Les deux journaux ont publié mercredi des éditoriaux critiquant l'attitude conciliante de Trump envers ben Salmane, mais ils ont pris leurs précautions en professant leur soutien à la politique étrangère de Trump au Moyen-Orient, et en particulier à son soutien inconditionnel à Israël.

L'éditorial du Times commençait par décrire les États-Unis comme une démocratie contrainte de s'allier à des meurtriers tels que ben Salmane par «les réalités de la géopolitique ». Mais la « réalité » centrale de la géopolitique est que l'impérialisme américain est lui-même la force la plus meurtrière de la planète. Il attire le soutien de chacals tels que ben Salmane qui cherchent à obtenir une part du butin fourni par le plus grand et le plus violent prédateur parmi les puissances impérialistes.

Comme Kaine, le Times a critiqué Trump pour avoir écarté « le travail acharné des services de renseignement américains » dans l'enquête sur le meurtre de Khashoggi, tout en se plaignant mollement que « le président ait manifesté un mépris ouvert pour les principes de liberté de la presse inscrits dans la Constitution ». L'éditorial a ensuite décrit ben Salmane comme « un dictateur complexe » (c'est-à-dire un dictateur avec un bon côté !) sans prendre la peine de relier cette évaluation aux efforts continus de Trump pour s'imposer comme un président-dictateur.

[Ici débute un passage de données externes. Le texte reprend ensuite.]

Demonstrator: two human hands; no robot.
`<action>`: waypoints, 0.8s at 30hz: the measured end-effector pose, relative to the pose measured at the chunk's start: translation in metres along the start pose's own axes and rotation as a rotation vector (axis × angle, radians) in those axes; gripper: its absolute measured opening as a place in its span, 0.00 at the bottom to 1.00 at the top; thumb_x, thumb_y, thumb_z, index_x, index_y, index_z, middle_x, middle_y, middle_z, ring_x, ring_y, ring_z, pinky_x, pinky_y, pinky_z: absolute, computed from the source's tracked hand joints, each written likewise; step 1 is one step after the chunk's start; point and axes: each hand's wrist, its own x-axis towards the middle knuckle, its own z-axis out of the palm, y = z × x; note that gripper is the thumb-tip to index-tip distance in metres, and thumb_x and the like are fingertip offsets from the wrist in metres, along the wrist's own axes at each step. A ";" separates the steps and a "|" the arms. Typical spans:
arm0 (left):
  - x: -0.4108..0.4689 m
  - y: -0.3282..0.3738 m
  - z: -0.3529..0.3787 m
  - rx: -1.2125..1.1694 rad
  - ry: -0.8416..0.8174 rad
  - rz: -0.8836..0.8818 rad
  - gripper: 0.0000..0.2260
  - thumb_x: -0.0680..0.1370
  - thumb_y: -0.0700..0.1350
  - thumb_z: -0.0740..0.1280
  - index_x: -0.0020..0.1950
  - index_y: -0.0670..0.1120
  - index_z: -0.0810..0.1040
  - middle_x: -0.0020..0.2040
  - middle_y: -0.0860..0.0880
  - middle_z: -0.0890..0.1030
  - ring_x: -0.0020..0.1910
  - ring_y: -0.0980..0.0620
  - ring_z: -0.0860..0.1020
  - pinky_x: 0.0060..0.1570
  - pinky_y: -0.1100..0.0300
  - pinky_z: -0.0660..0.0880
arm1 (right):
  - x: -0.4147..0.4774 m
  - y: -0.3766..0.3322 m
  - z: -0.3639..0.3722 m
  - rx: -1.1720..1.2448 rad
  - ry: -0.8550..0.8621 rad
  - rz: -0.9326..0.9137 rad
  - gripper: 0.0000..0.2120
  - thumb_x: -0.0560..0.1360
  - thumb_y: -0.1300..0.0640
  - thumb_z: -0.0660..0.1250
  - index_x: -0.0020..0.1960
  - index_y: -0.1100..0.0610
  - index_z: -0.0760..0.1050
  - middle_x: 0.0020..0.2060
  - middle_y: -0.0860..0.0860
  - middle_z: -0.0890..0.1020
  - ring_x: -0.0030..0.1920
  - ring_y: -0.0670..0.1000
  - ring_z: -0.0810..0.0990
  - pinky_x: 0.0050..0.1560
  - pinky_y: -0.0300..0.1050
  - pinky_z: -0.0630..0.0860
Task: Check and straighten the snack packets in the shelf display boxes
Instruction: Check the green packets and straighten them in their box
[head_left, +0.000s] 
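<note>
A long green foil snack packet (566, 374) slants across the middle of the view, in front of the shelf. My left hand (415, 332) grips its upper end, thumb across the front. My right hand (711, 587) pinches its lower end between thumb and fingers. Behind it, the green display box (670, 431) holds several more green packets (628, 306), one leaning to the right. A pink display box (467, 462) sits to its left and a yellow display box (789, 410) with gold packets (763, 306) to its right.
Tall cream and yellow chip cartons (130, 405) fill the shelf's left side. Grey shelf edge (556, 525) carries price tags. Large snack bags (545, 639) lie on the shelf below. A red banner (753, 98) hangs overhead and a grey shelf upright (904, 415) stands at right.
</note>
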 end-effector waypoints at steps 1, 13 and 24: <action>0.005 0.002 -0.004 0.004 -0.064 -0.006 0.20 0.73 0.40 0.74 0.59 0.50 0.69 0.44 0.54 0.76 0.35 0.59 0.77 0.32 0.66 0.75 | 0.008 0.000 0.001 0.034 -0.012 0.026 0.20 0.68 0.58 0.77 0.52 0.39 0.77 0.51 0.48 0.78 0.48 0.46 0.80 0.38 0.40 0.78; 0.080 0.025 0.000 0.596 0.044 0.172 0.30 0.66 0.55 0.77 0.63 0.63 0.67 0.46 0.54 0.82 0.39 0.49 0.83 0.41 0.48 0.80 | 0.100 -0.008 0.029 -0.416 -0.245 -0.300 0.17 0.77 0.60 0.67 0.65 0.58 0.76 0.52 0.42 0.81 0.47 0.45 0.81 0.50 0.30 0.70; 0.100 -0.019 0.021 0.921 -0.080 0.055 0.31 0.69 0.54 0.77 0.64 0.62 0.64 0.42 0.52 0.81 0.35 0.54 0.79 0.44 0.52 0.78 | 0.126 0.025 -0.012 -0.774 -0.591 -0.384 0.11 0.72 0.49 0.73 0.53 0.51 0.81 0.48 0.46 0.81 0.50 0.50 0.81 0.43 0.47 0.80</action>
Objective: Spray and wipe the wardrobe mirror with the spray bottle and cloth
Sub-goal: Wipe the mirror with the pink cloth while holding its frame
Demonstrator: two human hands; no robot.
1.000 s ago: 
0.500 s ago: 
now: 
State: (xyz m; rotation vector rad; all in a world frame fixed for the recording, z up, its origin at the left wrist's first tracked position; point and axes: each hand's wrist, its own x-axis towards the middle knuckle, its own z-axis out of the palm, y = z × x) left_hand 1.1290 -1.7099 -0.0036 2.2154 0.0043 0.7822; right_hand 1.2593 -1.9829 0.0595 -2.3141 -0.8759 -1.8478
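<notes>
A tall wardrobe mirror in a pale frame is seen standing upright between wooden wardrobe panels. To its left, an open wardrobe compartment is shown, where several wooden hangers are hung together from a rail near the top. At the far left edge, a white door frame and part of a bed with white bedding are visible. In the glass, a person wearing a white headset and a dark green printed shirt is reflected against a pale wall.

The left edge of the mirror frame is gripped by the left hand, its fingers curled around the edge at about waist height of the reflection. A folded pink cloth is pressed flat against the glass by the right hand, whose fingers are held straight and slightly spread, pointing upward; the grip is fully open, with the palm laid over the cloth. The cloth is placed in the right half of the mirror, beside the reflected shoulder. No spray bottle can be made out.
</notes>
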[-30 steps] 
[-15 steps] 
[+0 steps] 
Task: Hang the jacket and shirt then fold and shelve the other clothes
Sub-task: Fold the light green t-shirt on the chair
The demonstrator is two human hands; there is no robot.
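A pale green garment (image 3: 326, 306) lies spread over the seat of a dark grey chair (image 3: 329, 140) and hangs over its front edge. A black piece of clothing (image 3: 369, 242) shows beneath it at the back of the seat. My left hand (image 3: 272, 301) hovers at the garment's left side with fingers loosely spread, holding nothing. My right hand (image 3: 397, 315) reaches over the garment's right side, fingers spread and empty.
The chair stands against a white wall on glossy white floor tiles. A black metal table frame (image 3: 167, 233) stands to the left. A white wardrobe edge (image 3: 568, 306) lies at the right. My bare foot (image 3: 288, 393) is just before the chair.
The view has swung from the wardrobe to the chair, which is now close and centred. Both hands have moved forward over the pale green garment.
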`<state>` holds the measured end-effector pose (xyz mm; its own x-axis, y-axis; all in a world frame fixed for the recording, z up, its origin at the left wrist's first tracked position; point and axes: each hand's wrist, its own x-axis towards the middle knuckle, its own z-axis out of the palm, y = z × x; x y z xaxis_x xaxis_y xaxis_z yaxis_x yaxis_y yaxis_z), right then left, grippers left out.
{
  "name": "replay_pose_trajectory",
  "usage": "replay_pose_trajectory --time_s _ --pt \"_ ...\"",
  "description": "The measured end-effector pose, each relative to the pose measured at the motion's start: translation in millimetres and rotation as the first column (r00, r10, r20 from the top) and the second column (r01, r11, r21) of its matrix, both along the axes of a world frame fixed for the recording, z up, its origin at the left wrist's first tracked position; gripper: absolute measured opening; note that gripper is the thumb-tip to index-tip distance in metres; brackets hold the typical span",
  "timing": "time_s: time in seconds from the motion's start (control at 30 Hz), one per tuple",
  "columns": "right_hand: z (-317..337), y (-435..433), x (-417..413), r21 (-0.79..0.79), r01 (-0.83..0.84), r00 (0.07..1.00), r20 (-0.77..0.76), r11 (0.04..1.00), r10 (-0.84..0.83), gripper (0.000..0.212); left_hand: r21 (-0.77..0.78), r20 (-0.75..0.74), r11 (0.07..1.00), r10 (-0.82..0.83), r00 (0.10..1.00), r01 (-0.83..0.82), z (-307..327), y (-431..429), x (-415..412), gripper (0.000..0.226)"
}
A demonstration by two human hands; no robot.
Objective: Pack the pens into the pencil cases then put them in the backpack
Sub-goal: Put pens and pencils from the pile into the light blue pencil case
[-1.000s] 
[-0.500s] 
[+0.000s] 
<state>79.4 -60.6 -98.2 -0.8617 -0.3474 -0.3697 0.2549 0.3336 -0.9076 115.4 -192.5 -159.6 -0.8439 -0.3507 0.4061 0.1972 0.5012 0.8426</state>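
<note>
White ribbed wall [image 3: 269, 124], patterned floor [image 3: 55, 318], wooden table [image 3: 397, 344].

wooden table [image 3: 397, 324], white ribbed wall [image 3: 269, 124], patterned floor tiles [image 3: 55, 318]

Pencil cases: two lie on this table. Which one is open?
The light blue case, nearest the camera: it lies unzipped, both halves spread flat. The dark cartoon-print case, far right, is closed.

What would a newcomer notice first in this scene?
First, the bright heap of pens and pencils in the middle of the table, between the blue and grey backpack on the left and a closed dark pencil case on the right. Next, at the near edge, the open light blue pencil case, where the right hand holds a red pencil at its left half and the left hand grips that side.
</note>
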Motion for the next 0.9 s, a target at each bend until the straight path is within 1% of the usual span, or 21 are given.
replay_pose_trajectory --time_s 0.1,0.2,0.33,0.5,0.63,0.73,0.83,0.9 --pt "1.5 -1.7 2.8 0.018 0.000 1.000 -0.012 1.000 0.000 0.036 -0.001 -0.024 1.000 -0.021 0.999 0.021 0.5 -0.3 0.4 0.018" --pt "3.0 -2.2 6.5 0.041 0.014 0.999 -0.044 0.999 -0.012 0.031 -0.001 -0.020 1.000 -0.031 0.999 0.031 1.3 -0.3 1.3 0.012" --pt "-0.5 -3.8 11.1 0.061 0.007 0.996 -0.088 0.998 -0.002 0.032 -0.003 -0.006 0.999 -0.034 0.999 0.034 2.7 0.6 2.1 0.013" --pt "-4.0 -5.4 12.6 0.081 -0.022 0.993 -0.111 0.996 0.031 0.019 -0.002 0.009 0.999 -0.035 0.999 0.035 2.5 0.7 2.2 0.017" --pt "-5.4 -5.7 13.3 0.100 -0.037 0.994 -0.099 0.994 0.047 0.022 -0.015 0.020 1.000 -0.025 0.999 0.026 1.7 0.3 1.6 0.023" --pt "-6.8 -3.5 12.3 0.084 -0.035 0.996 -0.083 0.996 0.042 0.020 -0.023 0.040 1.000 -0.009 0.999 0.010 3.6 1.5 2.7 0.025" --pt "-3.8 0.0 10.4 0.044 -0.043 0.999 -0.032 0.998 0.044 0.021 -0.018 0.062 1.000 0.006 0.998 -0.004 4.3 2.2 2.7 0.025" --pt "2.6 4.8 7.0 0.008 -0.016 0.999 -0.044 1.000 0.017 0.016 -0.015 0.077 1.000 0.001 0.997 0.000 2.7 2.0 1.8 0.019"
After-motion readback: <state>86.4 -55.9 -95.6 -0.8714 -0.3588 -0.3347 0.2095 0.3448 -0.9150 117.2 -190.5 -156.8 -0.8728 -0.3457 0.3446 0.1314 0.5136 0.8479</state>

Quant au Post, propriété du milliardaire Jeff Bezos, il a à peine trouvé l'énergie de condamner la remarque de gangster de Trump au sujet du meurtre de Khashoggi, selon laquelle « ce sont des choses qui arrivent ». Khashoggi critiquait régulièrement ben Salmane dans les pages éditoriales du Post. Son assassinat à l'intérieur du consulat saoudien à Istanbul, en Turquie, visait à faire taire ces critiques.

L'éditorial du Post a commencé en déclarant : « Le gouvernement américain fait souvent avancer ses intérêts nationaux en travaillant avec des personnes peu recommandables, et le prince héritier d'Arabie saoudite Mohammed ben Salmane est l'une des plus peu recommandables. » Il poursuivait en critiquant Trump, non pas pour avoir conclu des accords avec ben Salmane, mais pour avoir été trop démonstratif dans son soutien public. Mais il concluait : « Trump a une politique étrangère non conventionnelle qui peut donner des résultats inattendus. Gaza, par exemple. Mais il est possible de protéger les intérêts américains sans insulter la mémoire de Khashoggi. »

Les rédacteurs du Post – et leur propriétaire multimilliardaire – s'opposent au fait que Trump crache sur la tombe de Khashoggi. Mais ils soutiennent des crimes bien plus graves et terribles, comme le génocide israélien soutenu par les États-Unis à Gaza, qui a tué des dizaines, voire des centaines de milliers de personnes, principalement des femmes et des enfants.